By Antoon A. Leenaars, Ph.D., C.Psych., Past President, American Association for Suicide Prevention, & First Past President, Canadian Association for Suicide Prevention & David Lester, Ph.D., President-Elect, American Association of Suicidology, & Past President, International Association of Suicide Prevention
One of the most frequent questions asked by survivors of a death by suicide is the very one asked of us here: “My loved one did not leave a note. What does that mean?” Not only is this a frequent question asked, but, although it may seem a simple question, it is a complex one. The asker is asking more then the surface meaning. We offer an evidence-based answer.
A Favorite Story
We will begin with a favorite story: Edwin Shneidman, a father of modern suicidology (and AAS, for that matter) does not know whether suicide was looking for him or he was looking for suicide. However, on a day in 1949, when he discovered 100’s of “genuine suicide notes," he was restless and looking for some niche in psychology. He had been working for the VA hospital in Los Angeles, and had been sent to the coroner’s office to obtain the files of two veterans who had died by suicide. Automatically, he opened the first file and found a suicide note. He wondered immediately if there was one in the second file. There was no note. As a researcher, he asked the question, “How common are suicide notes?” He wondered, “What can we learn from suicide notes?” It was our good fortune that the clerk who was assisting Shneidman, had collected on her own 100s of notes for years. She, too, had the same questions. With a little help from the VA, Dr. Shneidman obtained copies of the notes. (The copies are now stored at the senior author’s office). Were they bountiful, he thought? Here is verbatim what Shneidman (1991) wrote of that find:
"The fulcrum moment of my suicidological life was not when I came across several hundred suicide notes in a coroner’s vault while on an errand for the director of the VA hospital, but rather a few minutes later, in the instant when I had a glimmering that their vast potential value could be immeasurably increased if I did not read them, but rather compared them, in a controlled blind experiment, with simulated suicide notes that might be elicited from matched nonsuicidal persons. My old conceptual friend, John Stuart Mill’s Method of Difference, came to my side and handed me my career" (p. 247).
In religion, we talk about Epiphanies and Epiphany moments. That the notes were “genuine” was an epiphanic moment for Shneidman. He had an autonomic reaction with the feeling, without verbalizing, that it was important to say “genuine” suicide note. Within a couple of months of saying “genuine” and then “simulated” and then eliciting simulated notes, and then calling Norman Farberow, he was beginning a discipline. He said, ‘oh boy, suicide notes, the golden road to suicide,’ and suicidology began. This dynamic duo in early suicidology answered some of the core questions about notes. They published their studies in a classic book in the field in 1957, Clues to Suicide. (We highly encourage the questioner to read this book). It is in this book that we find the first answer to the question asked. Twelve percent leave notes. Thus, it means little if your loved one does not leave a note. It is not common. In the 1950’s, it was, in fact, rare. By implication, it means little, if there is no note. But, allow us to go a little further. We want to be sure. What are the current rates of people leaving a note, after all, Ed’s study was 70 years ago. (As an aside, suicide notes from the 1950’s, 1980’s, and today, do not differ much.)
From recent reports, the answer is from about 18% to 37%. There is no absolute. Samples have varied greatly. There is no the verifiable estimate. Yet, the fact remains, it means little at the general level. Or, does it? (Of course, at the individual level, it always has meaning.)
Are People Who Die by Suicide and Left a Note Different from Those Who Die by Suicide and Do Not Leave a Note?

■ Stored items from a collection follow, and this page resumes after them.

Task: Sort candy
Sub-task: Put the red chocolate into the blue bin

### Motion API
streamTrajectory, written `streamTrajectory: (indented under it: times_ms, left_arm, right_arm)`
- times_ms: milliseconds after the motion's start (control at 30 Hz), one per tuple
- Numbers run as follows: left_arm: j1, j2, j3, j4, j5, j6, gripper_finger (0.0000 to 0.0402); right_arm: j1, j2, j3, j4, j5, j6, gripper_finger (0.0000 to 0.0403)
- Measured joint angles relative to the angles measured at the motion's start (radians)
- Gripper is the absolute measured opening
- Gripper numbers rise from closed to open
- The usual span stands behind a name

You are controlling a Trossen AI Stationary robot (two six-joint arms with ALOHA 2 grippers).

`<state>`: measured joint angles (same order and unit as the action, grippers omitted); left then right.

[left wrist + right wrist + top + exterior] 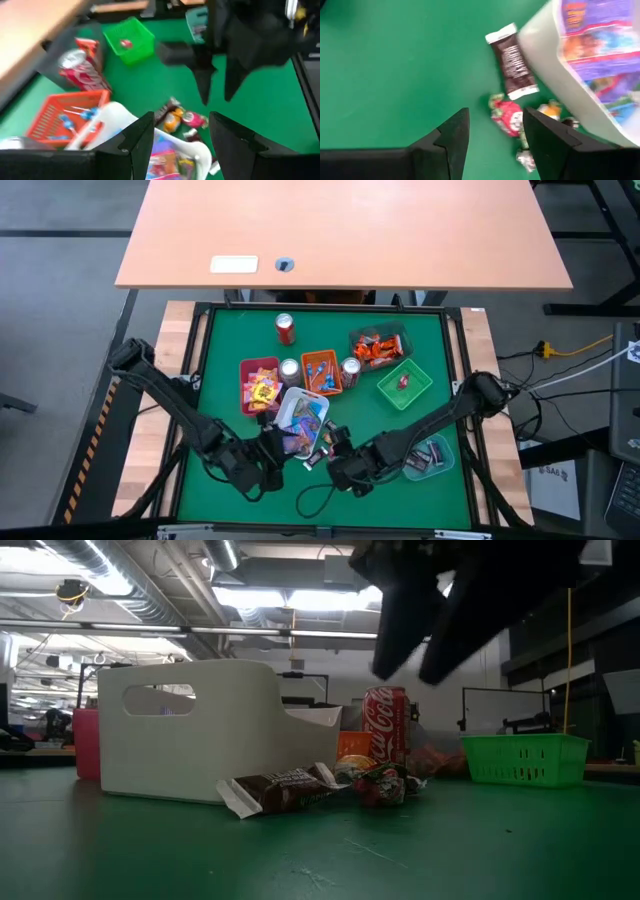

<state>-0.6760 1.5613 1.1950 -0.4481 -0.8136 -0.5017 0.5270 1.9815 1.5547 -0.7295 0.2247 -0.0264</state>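
Beside white tray [540, 55]: we see brown bar [512, 64], red sweet [508, 117].
Right gripper [495, 131]: fingers spread, over red sweet.
Left gripper [180, 132]: fingers spread, empty.

Both arms are dark, nearly black, built of slim tube-like links joined by thicker rounded joints. The left arm [165, 395] and the right arm [445, 415] look the same in make and colour, with a matte finish. A thin black cable [315, 502] loops out below the wrists. The left gripper [182, 137] has two flat black fingers [137, 135] with angular, stepped edges and wedge-shaped tips. The right gripper [495, 135] has the same pair of black fingers [547, 135], each with a notched shoulder near its base. From table height the right gripper's fingers [400, 625] show as two plain dark blades tapering downward.
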Motion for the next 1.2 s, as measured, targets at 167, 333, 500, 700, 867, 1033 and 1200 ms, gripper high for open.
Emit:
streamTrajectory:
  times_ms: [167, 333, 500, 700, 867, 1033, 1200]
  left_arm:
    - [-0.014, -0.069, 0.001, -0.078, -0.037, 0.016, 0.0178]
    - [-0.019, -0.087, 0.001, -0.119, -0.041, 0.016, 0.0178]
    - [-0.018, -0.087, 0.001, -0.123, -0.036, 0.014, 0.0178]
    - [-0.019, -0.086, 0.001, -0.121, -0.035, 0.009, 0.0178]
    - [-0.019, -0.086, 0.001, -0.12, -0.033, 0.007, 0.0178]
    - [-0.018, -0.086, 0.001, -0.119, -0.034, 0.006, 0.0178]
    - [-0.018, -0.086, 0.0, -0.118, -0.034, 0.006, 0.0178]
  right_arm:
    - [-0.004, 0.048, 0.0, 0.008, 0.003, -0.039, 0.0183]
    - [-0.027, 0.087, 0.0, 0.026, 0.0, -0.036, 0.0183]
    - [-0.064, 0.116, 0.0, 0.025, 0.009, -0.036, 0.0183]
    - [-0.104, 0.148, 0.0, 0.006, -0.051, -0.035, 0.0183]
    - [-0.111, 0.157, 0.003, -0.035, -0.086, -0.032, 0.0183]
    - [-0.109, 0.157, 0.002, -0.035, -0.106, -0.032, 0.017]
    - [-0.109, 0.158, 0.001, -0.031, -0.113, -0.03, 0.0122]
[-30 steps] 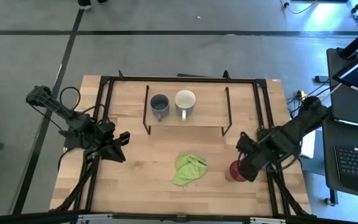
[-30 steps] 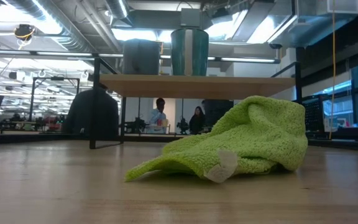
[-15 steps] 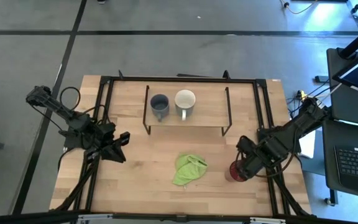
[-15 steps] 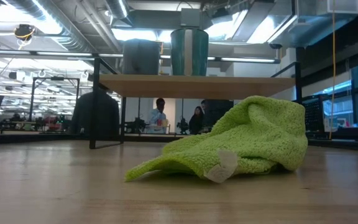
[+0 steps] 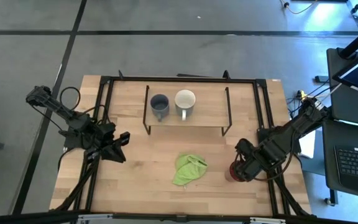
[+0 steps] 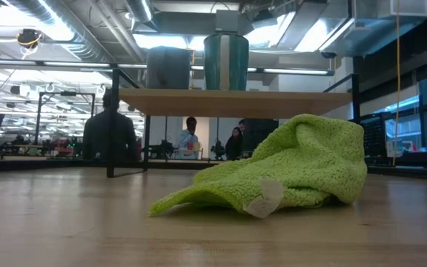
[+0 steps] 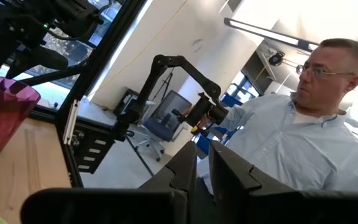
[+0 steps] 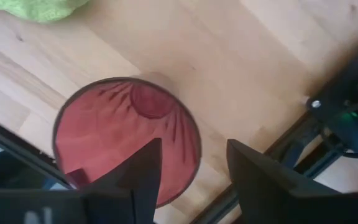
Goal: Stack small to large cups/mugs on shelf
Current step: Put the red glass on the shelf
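Observation:
A dark red cup (image 5: 231, 172) stands upright on the tabletop near the right front, its mouth open in the right wrist view (image 8: 117, 124). My right gripper (image 8: 193, 147) is open just above it, one finger over the cup's mouth and one outside its rim. The red cup also shows in the left wrist view (image 7: 2, 115). A blue-grey mug (image 5: 160, 106) and a white mug (image 5: 185, 101) stand side by side on the shelf (image 5: 207, 112). My left gripper (image 5: 120, 138) is shut and empty at the table's left.
A lime-green cloth (image 5: 188, 169) lies crumpled left of the red cup and hides it in the low view (image 6: 288, 167). The shelf's right part is bare. A black frame (image 5: 263, 112) runs round the table. A person (image 7: 303, 143) shows beyond the table.
My right gripper has moved a little toward the table's left edge, over the red cup, which has stayed where it was.

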`<action>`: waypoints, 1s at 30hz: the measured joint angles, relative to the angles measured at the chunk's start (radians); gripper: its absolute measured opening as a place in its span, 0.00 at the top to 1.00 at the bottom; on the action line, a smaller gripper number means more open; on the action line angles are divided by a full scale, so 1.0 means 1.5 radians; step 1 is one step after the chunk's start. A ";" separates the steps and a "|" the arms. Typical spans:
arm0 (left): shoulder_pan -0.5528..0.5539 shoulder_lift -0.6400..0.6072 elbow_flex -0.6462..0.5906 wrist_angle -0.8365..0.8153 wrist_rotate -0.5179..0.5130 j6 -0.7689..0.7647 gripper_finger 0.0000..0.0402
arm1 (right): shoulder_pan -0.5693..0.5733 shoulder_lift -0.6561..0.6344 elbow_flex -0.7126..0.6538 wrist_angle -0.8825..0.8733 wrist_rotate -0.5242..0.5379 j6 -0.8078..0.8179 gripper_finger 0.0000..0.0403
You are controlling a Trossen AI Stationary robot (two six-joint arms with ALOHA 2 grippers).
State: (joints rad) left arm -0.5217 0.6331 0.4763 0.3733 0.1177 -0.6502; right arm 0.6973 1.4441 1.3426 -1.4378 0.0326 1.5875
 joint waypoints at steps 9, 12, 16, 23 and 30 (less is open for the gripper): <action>0.000 0.000 0.000 0.000 0.000 -0.002 0.90 | 0.004 0.000 -0.040 0.046 -0.013 0.008 0.55; 0.000 0.000 0.000 0.000 0.000 -0.002 0.90 | 0.004 0.000 -0.068 0.073 -0.024 0.018 0.55; 0.000 0.000 0.000 0.000 0.000 -0.002 0.91 | 0.004 0.001 -0.081 0.079 -0.022 0.024 0.55; 0.000 0.000 0.000 0.000 0.000 -0.002 0.91 | 0.004 0.001 -0.081 0.041 -0.023 0.023 0.65; 0.000 0.000 0.000 0.000 0.000 -0.002 0.90 | 0.004 0.000 -0.079 0.006 -0.053 0.018 0.93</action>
State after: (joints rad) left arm -0.5217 0.6334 0.4763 0.3733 0.1177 -0.6529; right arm 0.7040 1.4448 1.2234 -1.4288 -0.0472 1.6140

First, you must remember that we researchers deal with groups of people. We compare one group with another group and see if there are differences. In contrast, a particular individual may not fit conveniently into any “group” and so may differ from the average or from the norm.
Are people who die by suicide and left a note different from those who die by suicide and do not leave a note? Understanding the act of suicide and motives behind suicide behavior seems extremely important, and in order to do so; many researchers from around the world have used different methods to study suicide. Shneidman and Farberow (1957) have suggested the following avenues: national mortality statistics, retrospective psychological investigations (often called psychological autopsies), the study of nonfatal suicide attempts, and the analysis of documents (such as suicide notes). Suicide notes are, therefore, one route to scientific study.
Frederick (1969) has suggested the most accepted scheme for methods of note analysis; they are descriptive presentation, content analysis, classification analysis, and theoretical-conceptual analysis. Each of these approaches has had utility, although Frederick suggested that simple content analysis has limitations (see, for example, Ogilvie, Stone & Shneidman, 1969; they noted that the word “love” occurs frequently in suicide notes). Our question posed can be answered by classification analysis. Traditional classification schemes use demographic factors such as age, sex, marital status, educational level, employment status, and mental disorder (see, for example, Ho, Yip, Chiu, & Halliday, 1998). In 1960, a team in Philadelphia found that note writers and non-writers were similar in age, sex, race, marital status, employment, and suicidal history, but differed in the method used. A team in Los Angeles found no differences in these kinds of factors.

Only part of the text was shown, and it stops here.